Akbaba, tilkidir; tilki, çekirgedir; çekirge, tavşandır; tavşan, insandır; insan, çimendir. Hepimiz bir arada buradaki yaşamı oluştururuz; birbirimizden ayrılamayız, ateşin akışında tüketilemeyiz ve ateş ise tanrıdır.
Her birimize parlamak için, kendimize gönderilen diğer varlığı ateşimizle kuşatmak için bir zaman tanınır ki, ateş bu şekilde birimizden diğerimize devam edebilsin. Hiçbirimiz tek başımıza sonsuza kadar yanan bir ateş olamayız. Her birimiz, zamanı geldiğinde bir diğerimize yollanırız.

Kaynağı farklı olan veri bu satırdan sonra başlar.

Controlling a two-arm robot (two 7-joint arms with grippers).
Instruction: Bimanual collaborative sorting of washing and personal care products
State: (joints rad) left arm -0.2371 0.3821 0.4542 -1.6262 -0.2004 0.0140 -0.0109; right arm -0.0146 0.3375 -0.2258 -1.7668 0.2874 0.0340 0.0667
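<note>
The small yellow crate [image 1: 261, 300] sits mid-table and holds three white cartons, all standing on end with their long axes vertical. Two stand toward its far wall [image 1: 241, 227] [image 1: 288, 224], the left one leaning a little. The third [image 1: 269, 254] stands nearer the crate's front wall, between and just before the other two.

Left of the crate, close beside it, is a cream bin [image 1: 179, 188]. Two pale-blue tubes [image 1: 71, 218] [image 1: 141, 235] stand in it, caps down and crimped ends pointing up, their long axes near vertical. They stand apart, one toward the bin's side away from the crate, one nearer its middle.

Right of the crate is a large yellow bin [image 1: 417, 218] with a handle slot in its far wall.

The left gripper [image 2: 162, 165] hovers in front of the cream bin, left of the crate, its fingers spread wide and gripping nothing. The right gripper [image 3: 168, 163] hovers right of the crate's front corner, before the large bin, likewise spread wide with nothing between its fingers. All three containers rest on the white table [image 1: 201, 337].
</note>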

Tanrı tarafından yollandın ve şu an kendi yolunda yürüyorsun. Ben de yollandım. Kurt için, aslan için, akbaba ya da çimen için yollandım. - Eğer herhangi birisi sana, Yaşam Kanunu'nun tamamını bildiğini ya da bunu kelimelere dökebileceğini söylerse, o insan ya aptal ya da yalancıdır; çünkü Yaşam Kanunu evrende yazılıdır ve hiç kimse onun tamamını bilemez.
- "Nerede yaşam hareket ediyorsa, o hareketin altında tanrının eli vardır; bu nedenle de hiçbir adım onun belirlediği yolun dışına çıkamaz. Dağ başında yanlış bir yola saptığında, bu da senin yolunun bir parçasıdır. Çocuğun hasta olduğunda ve avdan uzak kaldığında, bu da senin yolculuğunun bir parçasıdır. Çöllerde açlıktan ölmek üzere yolunu kaybettiğinde, kaybolmuş değilsindir;tam olarak yolunda ilerliyorsundur. Hilen işe yaramadığında ve avın senden kurtulmayı başardığında talihini lanetleme; bu başarısız av da senin yolculuğunun bir parçasıdır.
- "İşte bu nedenle hiçbir insan, Yasa'yı kelimelere dökmeyi başaramayacak: çünkü bu yasa, kelimelere dökülemeyecek kadar basit. Zaman zaman karşına, ?Neredeymiş bu Yasa? Ben Yasa filan görmüyorum!' diyen şüpheciler çıkacaktır. Onlara kurdu, geyiği ve çakalı izlemelerini ve tıpkı onlar gibi yaşamalarını söyle. Bu yaratıklar Yasa'yı anlar ve onu takip ederler: bu nedenle de aralarında herhangi bir suçlu yoktur.